__Exercise__:
Look through the material below. Copy each line that contains the string "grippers".

__Information supplied__:
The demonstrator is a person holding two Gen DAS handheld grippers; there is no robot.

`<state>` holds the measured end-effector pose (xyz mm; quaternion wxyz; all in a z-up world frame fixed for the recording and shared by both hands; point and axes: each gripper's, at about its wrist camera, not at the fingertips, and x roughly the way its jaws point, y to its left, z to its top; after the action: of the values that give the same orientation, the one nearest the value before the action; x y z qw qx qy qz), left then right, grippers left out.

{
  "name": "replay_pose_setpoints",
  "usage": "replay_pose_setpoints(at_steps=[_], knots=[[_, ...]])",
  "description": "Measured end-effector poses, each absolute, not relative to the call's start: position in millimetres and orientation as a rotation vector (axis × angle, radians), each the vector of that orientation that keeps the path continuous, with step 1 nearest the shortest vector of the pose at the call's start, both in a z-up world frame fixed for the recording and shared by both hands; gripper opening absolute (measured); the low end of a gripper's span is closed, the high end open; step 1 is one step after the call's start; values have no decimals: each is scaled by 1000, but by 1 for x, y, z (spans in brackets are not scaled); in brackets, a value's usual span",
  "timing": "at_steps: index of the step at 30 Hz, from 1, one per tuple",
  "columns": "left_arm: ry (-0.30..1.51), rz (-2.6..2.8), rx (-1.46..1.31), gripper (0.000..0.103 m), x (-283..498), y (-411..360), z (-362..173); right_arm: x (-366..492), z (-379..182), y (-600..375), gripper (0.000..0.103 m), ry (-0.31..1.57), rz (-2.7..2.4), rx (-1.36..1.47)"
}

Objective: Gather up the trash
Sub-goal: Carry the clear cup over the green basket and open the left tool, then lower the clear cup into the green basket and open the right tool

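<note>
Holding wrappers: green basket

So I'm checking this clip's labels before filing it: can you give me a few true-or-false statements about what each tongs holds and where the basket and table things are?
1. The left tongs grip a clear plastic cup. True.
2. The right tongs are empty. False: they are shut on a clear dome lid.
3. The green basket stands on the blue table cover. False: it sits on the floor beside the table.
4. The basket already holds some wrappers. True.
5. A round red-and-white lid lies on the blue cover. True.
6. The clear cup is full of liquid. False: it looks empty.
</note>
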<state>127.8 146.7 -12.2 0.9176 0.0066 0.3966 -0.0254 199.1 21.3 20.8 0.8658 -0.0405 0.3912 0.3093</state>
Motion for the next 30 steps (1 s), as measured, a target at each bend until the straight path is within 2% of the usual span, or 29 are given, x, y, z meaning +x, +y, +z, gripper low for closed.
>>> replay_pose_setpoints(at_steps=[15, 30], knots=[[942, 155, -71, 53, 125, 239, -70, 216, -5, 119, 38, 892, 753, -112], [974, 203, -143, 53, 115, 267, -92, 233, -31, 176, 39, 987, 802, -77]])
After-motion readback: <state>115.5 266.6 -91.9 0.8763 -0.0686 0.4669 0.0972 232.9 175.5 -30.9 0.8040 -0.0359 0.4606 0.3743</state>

__Answer area__:
The demonstrator is a person holding two Gen DAS handheld grippers; there is no robot.
`<state>` holds the measured end-effector pose (xyz mm; quaternion wxyz; all in a z-up world frame fixed for the recording and shared by both hands; point and axes: each gripper's, at about its wrist camera, not at the fingertips, and x roughly the way its jaws point, y to its left, z to its top; after the action: of the values that give the same orientation, the one nearest the value before the action; x y z qw qx qy qz), left then right, grippers left out.

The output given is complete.